··· Data ···
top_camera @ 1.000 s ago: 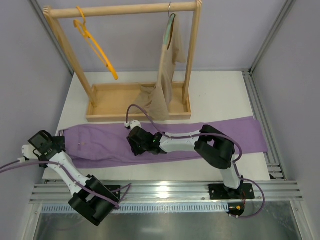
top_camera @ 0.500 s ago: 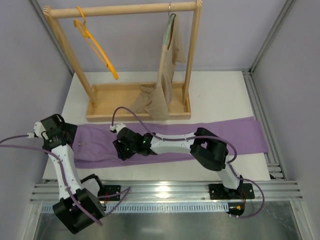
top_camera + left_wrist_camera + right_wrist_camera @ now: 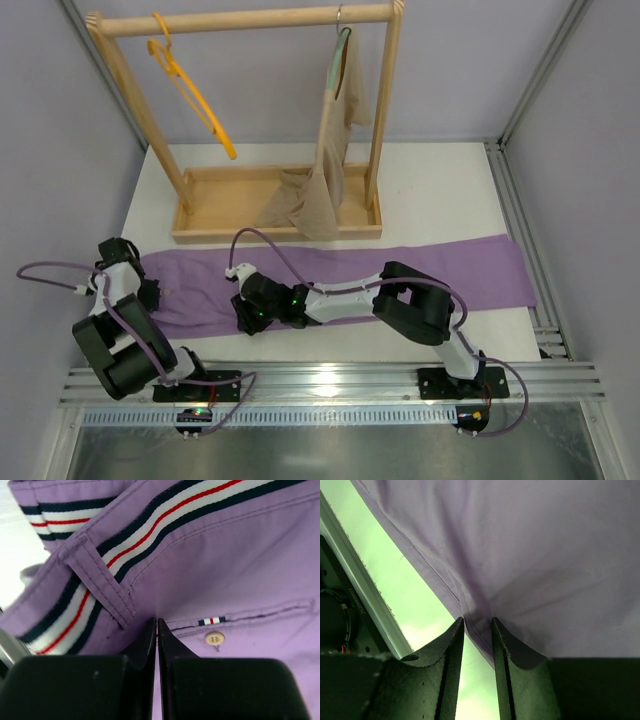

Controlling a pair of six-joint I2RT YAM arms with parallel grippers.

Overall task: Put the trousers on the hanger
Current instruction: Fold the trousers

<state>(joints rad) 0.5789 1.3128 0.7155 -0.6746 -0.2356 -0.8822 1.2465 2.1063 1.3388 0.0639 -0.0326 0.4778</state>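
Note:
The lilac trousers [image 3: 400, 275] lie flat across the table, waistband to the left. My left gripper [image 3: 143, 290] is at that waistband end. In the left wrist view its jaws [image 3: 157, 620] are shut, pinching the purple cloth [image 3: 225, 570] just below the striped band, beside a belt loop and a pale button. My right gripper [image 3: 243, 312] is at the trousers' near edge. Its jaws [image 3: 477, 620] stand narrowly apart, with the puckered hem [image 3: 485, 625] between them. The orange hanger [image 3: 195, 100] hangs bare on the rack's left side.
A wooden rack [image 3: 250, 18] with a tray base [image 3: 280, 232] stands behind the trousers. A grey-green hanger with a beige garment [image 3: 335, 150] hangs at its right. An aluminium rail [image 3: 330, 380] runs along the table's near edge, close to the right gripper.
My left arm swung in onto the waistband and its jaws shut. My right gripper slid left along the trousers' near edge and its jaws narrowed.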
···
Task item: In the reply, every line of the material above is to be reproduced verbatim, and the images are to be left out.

Output for this exercise:
top_camera @ 1.000 s ago: 
top_camera @ 0.500 s ago: 
top_camera + left_wrist_camera + right_wrist_camera @ now: 

Controlling a pair of six-joint I2RT YAM arms with parallel grippers.

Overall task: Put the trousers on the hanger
Current instruction: Fold the trousers

<state>(joints rad) 0.5789 1.3128 0.7155 -0.6746 -0.2356 -0.8822 1.2465 2.1063 1.3388 0.0639 -0.0326 0.4778</state>
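Note:
The lilac trousers [image 3: 400, 275] lie flat across the table, waistband to the left. My left gripper [image 3: 143, 290] is at that waistband end. In the left wrist view its jaws [image 3: 157, 620] are shut, pinching the purple cloth [image 3: 225, 570] just below the striped band, beside a belt loop and a pale button. My right gripper [image 3: 243, 312] is at the trousers' near edge. Its jaws [image 3: 477, 620] stand narrowly apart, with the puckered hem [image 3: 485, 625] between them. The orange hanger [image 3: 195, 100] hangs bare on the rack's left side.
A wooden rack [image 3: 250, 18] with a tray base [image 3: 280, 232] stands behind the trousers. A grey-green hanger with a beige garment [image 3: 335, 150] hangs at its right. An aluminium rail [image 3: 330, 380] runs along the table's near edge, close to the right gripper.
My left arm swung in onto the waistband and its jaws shut. My right gripper slid left along the trousers' near edge and its jaws narrowed.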

No further answer is required.